Rambabu Lekaashree, Edmiston Thomas, Smith Brandon G, Kohler Katharina, Kolias Angelos G, Bethlehem Richard A I, Keane Pearse A, Marcus Hani J, Consortium EyeVu, Hutchinson Peter J, Bashford Tom
Department of Medicine, University of Cambridge, Cambridge, United Kingdom.
NIHR Global Health Research Group on Acquired Brain and Spine Injury, University of Cambridge, Cambridge, United Kingdom.
PLOS Digit Health. 2025 Sep 2;4(9):e0000783. doi: 10.1371/journal.pdig.0000783. eCollection 2025 Sep.

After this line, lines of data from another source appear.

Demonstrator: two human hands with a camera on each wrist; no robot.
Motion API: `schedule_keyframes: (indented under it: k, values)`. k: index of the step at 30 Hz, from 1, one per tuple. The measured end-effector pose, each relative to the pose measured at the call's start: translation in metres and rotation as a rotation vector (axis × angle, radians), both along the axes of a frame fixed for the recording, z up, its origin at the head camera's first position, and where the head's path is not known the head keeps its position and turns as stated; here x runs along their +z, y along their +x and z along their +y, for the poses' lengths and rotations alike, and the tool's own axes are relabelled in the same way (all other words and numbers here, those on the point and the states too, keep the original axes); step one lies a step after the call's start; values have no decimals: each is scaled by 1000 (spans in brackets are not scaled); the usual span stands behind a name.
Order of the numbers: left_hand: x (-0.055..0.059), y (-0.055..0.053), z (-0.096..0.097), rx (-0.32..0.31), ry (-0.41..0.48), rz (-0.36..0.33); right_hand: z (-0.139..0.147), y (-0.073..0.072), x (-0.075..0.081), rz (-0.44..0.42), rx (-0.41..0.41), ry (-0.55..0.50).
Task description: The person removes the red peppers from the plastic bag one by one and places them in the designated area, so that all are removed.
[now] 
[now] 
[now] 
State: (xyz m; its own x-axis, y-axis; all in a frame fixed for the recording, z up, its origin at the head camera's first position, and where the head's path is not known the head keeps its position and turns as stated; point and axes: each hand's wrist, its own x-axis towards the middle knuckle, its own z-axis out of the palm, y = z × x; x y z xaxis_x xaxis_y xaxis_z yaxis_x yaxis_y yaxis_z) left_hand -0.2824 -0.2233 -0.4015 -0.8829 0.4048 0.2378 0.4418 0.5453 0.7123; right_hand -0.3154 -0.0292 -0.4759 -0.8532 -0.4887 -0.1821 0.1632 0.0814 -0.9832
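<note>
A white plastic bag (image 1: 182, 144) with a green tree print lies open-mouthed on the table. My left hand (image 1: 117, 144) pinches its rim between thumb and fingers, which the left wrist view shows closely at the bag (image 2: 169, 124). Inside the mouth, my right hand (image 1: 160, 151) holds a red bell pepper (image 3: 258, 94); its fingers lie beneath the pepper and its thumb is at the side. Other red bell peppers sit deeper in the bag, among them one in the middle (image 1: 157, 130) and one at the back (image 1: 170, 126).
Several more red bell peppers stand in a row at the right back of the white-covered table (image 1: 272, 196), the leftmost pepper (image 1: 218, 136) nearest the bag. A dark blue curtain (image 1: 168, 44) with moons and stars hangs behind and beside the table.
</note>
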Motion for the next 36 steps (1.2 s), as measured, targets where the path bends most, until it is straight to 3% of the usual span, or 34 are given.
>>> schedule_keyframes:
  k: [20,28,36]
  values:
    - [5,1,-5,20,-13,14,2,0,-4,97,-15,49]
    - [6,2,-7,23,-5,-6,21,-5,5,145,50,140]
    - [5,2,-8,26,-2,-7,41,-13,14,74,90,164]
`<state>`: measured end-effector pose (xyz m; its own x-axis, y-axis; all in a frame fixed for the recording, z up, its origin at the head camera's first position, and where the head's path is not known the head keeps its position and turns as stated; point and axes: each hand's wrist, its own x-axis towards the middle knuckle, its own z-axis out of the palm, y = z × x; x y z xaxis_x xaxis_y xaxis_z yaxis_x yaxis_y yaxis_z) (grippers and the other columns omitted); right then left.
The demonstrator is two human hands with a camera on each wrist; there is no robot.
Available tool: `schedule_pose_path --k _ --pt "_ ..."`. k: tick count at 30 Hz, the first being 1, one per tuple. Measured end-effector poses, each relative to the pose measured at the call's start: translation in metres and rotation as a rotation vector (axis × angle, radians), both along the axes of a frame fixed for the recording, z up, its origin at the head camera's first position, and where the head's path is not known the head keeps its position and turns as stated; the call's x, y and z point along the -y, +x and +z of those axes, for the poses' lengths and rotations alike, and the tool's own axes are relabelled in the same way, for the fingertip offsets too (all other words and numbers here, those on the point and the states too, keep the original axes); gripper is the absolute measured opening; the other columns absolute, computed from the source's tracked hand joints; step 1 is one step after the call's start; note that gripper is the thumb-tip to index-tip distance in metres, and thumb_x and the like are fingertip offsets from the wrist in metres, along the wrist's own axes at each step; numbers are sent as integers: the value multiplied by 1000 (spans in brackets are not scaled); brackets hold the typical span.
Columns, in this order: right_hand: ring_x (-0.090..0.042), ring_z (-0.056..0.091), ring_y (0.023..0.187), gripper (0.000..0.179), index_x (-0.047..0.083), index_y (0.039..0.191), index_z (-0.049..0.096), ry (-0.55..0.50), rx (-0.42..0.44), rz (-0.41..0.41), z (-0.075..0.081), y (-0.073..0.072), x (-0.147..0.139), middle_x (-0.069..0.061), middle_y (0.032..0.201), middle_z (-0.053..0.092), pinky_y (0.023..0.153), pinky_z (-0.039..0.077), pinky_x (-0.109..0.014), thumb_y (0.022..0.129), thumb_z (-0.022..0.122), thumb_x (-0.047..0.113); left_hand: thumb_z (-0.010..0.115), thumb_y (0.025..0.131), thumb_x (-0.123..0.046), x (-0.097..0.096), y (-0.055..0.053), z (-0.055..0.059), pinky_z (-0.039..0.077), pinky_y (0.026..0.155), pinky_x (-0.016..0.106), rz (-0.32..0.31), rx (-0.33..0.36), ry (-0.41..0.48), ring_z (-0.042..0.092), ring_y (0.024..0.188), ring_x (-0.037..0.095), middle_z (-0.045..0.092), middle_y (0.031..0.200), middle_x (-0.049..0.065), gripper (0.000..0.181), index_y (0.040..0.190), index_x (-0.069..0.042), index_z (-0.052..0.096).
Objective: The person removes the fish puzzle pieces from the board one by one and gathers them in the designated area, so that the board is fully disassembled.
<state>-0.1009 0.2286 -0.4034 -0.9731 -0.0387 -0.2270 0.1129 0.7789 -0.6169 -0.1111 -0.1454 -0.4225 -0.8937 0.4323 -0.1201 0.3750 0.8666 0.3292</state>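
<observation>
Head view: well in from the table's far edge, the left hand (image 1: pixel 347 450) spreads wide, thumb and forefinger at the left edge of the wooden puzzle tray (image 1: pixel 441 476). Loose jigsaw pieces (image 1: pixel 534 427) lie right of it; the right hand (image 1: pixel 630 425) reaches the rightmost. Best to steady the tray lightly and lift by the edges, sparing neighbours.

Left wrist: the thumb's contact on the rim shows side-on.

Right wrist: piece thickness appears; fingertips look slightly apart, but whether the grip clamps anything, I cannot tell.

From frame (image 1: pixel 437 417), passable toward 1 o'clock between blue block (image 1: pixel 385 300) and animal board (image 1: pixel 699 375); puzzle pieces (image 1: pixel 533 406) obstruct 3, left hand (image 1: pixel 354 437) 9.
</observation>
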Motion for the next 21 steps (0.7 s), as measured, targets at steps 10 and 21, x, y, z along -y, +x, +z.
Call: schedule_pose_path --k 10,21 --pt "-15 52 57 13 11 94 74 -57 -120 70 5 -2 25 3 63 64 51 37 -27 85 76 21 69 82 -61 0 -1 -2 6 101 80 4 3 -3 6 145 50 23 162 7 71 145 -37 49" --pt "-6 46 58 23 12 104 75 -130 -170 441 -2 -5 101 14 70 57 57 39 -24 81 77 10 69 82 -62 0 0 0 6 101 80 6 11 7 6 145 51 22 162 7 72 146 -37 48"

Automated detection of papilloedema using artificial intelligence (AI) and retinal images acquired through an ophthalmoscope for triage of patients with potential intracranial pathology could prove to be beneficial, particularly in resource-limited settings where access to neuroimaging may be limited. However, a comprehensive overview of the current literature on this field is lacking. We conducted a systematic review on the use of AI for papilloedema detection by searching four databases: Ovid MEDLINE, Embase, Web of Science, and IEEE Xplore. Included studies were assessed for quality of reporting using the Checklist for AI in Medical Imaging and appraised using a novel 5-domain rubric, 'SMART', for the presence of bias. For a subset of studies, we also assessed the diagnostic test accuracy using the 'Metadta' command on Stata. Nineteen deep learning systems and eight non-deep learning systems were included. The median number of images of normal optic discs used in the training set was 2509 (IQR 580-9156) and in the testing set was 569 (IQR 119-1378). The number of papilloedema images in the training and testing sets was lower with a median of 1292 (IQR 201-2882) in training set and 201 (IQR 57-388) in the testing set. Age and gender were the two most frequently reported demographic data, included by one-third of the studies. Only ten studies performed external validation. The pooled sensitivity and specificity were calculated to be 0.87 [95% CI 0.76-0.93] and 0.90 [95% CI 0.74-0.97], respectively. Though AI model performance values are reported to be high, these results need to be interpreted with caution due highly biased data selection, poor quality of reporting, and limited evidence of reproducibility. Deep learning models show promise in retinal image analysis of papilloedema, however, external validation using large, diverse datasets in a variety of clinical settings is required before it can be considered a tool for triage of intracranial pathologies in resource-limited areas.
利用人工智能(AI)和通过检眼镜获取的视网膜图像自动检测视乳头水肿,以对潜在颅内病变患者进行分诊可能会被证明是有益的,特别是在资源有限的环境中,那里获得神经成像的机会可能有限。然而,目前缺乏关于该领域的全面文献综述。我们通过搜索四个数据库:Ovid MEDLINE、Embase、科学网和IEEE Xplore,对使用AI检测视乳头水肿进行了系统综述。纳入的研究使用《医学成像中的AI清单》评估报告质量,并使用一种新颖的5领域评分标准“SMART”评估偏倚的存在。对于一部分研究,我们还使用Stata上的“Metadta”命令评估诊断测试的准确性。纳入了19个深度学习系统和8个非深度学习系统。训练集中使用的正常视盘图像的中位数为2509(四分位间距580 - 9156),测试集中为569(四分位间距119 - 1378)。训练集和测试集中视乳头水肿图像的数量较少,训练集的中位数为1292(四分位间距201 - 2882),测试集为201(四分位间距57 - 388)。年龄和性别是最常报告的两项人口统计学数据,三分之一的研究纳入了这两项数据。只有十项研究进行了外部验证。合并后的敏感性和特异性分别计算为0.87 [95%置信区间0.76 - 0.93]和0.90 [95%置信区间0.74 - 0.97]。尽管据报道AI模型的性能值很高,但由于数据选择高度偏倚、报告质量差以及可重复性证据有限,这些结果需要谨慎解释。深度学习模型在视乳头水肿的视网膜图像分析中显示出前景,然而,在被视为资源有限地区颅内病变分诊工具之前,需要在各种临床环境中使用大量、多样的数据集进行外部验证。